Spirit Airlines CIO David Anderson explained that he rebuilt the airline's central reservation as a Web services architecture so that he could easily deliver a variety of services to as many distribution partners as possible. "I'm happy to have everyone sell our products," Anderson said. "That was a core design principle for us."

But perhaps the most eye-opening presentation had nothing to do with distribution: Tim Stanley, CIO at Harrah's Entertainment, shared how the hotel chain is using customer-relationship management to take advantage of its unique relationships with guests--which are predicated more on gaming than the provision of hotel rooms. The company's 29 million regular customers slide their loyalty cards through readers at slot machines, gaming tables and restaurant point-of-sale systems, which are then linked to a CRM system that's backed by sophisticated business-intelligence tools. The result is the ability to analyze actual and predicted customer behavior in painstaking detail. And now Harrah's is adding new wrinkles: It's added an "enterprise promotions" application that lets it manage promotional opportunities at either a property or enterprise level; bar-coded promotional coupons that can be slid into slot machines for gaming programs; and data visualization technology that allows it to view slot machine activity to determine which slots are getting the most use. Next up: completing its transition to an "operational CRM' model in which all of the intelligence it's creating will reward the customer in real time.
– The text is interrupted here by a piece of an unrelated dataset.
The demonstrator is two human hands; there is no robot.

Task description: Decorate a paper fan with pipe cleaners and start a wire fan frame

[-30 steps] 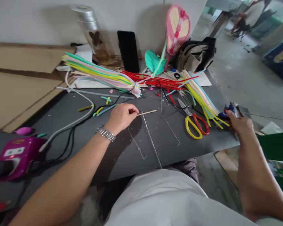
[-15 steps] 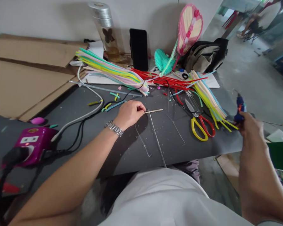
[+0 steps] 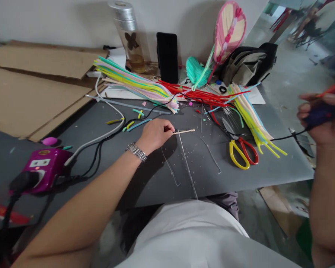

Stanley acknowledged that the gaming aspect of Harrah's business lends itself to such an aggressive CRM strategy, but he says there's opportunity for other hotels and travel companies to adapt Harrah's approach to get a better handle on revenue flow. "The distribution model, the use of the technology, and the linking of all this together is very compelling. The revenue is so darned--knock on wood--predictable."

If the travel industry can achieve that kind of predictability in its distribution, it will be well on the way to solving one of its greatest challenges.